He had just time to put out his arm to catch her as she fell suddenly forward.


"It is extraordinary how quietly Joan has taken it," Norah said on the evening of the same day. "I often wonder if she does feel things as we do, or whether Mrs. Reginald Routh is not right about her after all. You know, she always did say that Joan's hatred of music meant a lack of heart; of course, that is putting it rather strongly, and I shouldn't call her heartless myself—because nobody is quite that; but still, she has been strangely cool about poor Jack, and she has not even mentioned the mourning. I should not be surprised if she did not wear black at all, she is so inclined to be eccentric. I am glad I wrote to Peter Robinson's in time for the post; I shall get the patterns to-morrow. I don't know when I have felt so upset, though of course it does not do to talk about it. I wish there were a piano here; it would do us both so much good, wouldn't it, dear?"

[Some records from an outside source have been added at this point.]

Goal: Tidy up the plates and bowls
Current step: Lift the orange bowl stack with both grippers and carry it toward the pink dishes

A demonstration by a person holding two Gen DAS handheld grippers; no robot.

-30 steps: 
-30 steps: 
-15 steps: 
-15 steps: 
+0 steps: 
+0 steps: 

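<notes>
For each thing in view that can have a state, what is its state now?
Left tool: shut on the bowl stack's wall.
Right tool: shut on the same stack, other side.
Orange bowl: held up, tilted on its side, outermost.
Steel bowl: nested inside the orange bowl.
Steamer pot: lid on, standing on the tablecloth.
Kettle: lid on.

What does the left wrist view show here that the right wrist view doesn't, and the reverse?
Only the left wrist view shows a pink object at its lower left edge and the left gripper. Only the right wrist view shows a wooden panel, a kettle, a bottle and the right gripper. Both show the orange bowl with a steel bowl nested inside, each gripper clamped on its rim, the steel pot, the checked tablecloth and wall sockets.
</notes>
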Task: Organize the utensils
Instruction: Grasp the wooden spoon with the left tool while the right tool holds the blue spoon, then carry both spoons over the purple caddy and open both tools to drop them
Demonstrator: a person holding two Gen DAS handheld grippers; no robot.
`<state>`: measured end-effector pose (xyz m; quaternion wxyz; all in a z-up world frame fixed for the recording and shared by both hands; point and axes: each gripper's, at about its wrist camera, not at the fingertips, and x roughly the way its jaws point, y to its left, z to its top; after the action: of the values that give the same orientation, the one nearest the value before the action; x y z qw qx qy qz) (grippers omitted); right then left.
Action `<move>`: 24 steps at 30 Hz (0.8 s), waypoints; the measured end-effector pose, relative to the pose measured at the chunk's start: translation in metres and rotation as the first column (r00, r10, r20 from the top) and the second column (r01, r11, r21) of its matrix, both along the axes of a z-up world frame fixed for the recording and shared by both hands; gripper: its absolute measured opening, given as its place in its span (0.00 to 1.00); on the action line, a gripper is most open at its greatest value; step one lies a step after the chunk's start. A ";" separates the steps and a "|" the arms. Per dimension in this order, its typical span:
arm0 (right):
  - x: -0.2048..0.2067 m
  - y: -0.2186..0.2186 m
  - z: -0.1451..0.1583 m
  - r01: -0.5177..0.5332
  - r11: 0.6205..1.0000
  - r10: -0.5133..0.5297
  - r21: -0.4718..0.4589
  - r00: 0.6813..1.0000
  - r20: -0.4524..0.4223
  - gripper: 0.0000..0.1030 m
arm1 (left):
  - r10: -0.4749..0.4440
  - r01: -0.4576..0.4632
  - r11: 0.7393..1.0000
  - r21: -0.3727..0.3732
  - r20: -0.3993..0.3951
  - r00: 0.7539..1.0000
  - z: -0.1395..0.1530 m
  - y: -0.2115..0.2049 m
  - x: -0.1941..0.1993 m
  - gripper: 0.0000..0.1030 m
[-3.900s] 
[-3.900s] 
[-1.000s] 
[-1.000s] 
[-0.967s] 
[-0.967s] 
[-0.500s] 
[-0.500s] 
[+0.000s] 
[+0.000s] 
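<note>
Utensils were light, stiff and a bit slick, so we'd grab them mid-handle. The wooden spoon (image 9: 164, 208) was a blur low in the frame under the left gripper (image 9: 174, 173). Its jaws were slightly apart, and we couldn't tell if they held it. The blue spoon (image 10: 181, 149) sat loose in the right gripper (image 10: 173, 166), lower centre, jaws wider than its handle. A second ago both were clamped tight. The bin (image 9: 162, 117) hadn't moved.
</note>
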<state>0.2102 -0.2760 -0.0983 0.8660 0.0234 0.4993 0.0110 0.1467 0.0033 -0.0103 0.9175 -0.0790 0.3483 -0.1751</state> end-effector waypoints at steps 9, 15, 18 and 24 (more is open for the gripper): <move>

Digby looked at his wife's gentle face as she bent it over her needlework, and he counted the regular folds of her soft gray gown and the coils of brown hair round her head, and he made a few mental reflections on the marvellous nature of woman.

"I cannot conceive what it must be to live without the love of music," she went on unconsciously in her low tuneful voice. "Music is like religion in that way, I think; we may try to do without it when we are happy, but we want it terribly when the trials come. Now, what has Joan to fall back upon to-night, do you suppose?"

"I don't know, but I will go and see," muttered the musician; he felt he had had as much as he could stand just then, and he took up his straw hat significantly. The old brown felt one had been gently but firmly suppressed soon after his marriage.

"What was that you said, Digby?"

"I will go and make her come down here to be cheered up. You are too tired to come, eh, childie?" said Digby; and he kissed her before he pushed open the creaking door and went out into the moonlight.

The butler said Lady Joan was busy in her boudoir and wished to be left undisturbed. But Digby managed to gain admittance a few minutes later, and he found occasion to add a few more reflections to his mental synopsis of woman.

"How nice of you to come, and what a cold creature you are! Come and sit near the fire; I waged a war with Mrs. Binks and had a wood fire lighted because I felt chilly, which shocked the conventional old thing very much indeed, because there never has been a fire lighted in here between spring-cleaning and Michaelmas, since the memory of man. But why should I listen to Mrs. Binks or any one else if I don't choose? At all events, it is nice and cosey, and I am going to tell you all my ideas. But tell me first why you came. What are you laughing at?"